Beginning with the first line of the material, set down each line exactly as written, up to and including the line with "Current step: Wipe".

•••••

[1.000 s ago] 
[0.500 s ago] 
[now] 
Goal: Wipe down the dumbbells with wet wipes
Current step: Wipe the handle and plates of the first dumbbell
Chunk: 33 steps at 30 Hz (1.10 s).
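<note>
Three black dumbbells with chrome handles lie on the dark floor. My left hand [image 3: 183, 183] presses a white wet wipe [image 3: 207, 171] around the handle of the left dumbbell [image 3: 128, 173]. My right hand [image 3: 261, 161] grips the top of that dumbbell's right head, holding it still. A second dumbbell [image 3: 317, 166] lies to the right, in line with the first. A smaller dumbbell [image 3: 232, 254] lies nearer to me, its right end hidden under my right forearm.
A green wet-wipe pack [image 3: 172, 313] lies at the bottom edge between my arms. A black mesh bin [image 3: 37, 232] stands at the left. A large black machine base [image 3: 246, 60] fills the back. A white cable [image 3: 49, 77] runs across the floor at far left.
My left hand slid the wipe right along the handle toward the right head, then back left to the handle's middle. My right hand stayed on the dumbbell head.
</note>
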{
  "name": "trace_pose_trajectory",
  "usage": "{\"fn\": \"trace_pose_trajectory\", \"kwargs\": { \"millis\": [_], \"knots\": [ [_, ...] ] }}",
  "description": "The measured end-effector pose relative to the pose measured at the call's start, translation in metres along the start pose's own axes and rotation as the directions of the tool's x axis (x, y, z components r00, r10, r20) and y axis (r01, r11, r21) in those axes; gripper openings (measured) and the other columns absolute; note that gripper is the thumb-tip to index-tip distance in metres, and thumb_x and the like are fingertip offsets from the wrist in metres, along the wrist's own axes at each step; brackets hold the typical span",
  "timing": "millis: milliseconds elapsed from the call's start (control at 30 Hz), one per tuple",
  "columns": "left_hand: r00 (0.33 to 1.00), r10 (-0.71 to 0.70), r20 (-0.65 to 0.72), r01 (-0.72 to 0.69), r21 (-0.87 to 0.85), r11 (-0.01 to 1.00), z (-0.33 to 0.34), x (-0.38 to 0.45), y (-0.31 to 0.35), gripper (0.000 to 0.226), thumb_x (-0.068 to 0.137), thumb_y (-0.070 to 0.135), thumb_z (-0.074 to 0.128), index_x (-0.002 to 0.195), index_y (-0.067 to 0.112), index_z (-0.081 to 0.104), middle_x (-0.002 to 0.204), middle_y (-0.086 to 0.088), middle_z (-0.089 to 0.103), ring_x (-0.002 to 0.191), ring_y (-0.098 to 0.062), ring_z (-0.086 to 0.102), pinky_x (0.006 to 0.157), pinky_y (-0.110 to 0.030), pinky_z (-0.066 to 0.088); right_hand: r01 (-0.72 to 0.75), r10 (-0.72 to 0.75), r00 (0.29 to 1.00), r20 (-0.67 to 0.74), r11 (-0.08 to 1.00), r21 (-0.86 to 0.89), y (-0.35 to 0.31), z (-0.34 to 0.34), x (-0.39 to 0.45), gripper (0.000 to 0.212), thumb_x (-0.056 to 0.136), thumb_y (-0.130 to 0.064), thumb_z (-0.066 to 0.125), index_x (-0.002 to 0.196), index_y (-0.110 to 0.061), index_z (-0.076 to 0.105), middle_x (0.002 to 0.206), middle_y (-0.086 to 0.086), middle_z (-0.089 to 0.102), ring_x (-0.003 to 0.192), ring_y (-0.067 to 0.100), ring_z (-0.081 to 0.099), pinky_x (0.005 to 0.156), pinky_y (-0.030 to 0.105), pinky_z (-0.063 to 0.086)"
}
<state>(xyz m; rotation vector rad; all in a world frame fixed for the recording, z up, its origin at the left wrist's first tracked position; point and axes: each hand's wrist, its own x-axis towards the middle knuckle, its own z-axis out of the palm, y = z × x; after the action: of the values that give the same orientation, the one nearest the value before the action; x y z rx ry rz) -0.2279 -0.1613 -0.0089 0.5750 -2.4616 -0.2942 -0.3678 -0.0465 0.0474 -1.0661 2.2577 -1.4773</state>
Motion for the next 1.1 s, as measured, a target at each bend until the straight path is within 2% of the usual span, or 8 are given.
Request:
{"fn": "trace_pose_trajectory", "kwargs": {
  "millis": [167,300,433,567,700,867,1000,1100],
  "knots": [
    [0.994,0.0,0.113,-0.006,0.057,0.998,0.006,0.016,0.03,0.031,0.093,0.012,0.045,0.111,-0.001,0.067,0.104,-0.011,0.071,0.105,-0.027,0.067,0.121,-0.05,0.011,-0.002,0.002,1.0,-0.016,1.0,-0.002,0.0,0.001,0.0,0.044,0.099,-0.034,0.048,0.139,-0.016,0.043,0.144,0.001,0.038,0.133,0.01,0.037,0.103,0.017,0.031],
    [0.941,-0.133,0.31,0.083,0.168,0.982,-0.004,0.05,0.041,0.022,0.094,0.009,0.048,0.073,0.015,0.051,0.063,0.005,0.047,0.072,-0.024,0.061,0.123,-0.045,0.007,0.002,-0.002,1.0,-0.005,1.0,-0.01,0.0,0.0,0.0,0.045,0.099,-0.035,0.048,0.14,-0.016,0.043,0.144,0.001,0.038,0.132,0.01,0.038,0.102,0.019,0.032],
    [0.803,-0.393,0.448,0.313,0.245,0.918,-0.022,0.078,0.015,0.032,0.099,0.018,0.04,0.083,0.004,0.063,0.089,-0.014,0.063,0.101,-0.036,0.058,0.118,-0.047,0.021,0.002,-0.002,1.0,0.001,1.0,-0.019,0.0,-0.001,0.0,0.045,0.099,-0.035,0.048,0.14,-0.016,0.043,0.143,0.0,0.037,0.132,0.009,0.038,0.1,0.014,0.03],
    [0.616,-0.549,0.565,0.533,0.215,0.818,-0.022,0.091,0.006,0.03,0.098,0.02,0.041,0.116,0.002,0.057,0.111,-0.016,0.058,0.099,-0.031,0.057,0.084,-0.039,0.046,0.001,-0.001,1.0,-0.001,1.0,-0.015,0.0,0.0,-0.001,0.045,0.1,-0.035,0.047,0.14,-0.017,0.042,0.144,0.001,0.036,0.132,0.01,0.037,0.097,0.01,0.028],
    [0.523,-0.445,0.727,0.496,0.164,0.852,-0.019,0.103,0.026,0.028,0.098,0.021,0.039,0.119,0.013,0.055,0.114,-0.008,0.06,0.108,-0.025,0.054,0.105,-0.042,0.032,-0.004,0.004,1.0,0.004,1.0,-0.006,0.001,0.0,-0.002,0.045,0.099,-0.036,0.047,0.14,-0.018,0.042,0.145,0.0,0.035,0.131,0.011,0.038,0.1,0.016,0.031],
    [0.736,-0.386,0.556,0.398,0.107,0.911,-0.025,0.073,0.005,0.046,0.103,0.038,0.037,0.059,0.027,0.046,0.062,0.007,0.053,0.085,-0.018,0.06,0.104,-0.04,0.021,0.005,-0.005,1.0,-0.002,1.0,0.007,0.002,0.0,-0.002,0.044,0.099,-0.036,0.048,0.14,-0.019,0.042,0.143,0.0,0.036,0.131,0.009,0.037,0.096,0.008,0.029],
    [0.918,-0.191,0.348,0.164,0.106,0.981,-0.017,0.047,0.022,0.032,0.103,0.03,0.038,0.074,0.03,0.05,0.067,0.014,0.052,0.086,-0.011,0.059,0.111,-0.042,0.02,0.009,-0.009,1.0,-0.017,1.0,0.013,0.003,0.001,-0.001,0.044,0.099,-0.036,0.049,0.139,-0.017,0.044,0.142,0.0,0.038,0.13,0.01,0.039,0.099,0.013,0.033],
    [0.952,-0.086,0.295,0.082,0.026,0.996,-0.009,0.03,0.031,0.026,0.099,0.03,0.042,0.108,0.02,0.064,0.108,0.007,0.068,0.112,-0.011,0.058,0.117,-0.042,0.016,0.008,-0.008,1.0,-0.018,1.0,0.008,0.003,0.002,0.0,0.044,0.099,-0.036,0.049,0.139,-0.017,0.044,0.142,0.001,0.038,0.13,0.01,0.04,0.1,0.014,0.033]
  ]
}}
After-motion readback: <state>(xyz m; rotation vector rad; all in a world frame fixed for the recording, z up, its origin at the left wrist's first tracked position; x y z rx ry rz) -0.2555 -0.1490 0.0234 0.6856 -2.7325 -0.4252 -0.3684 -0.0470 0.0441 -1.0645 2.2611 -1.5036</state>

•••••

## [Response area]
[1.000 s ago] 
[0.500 s ago] 
[now] 
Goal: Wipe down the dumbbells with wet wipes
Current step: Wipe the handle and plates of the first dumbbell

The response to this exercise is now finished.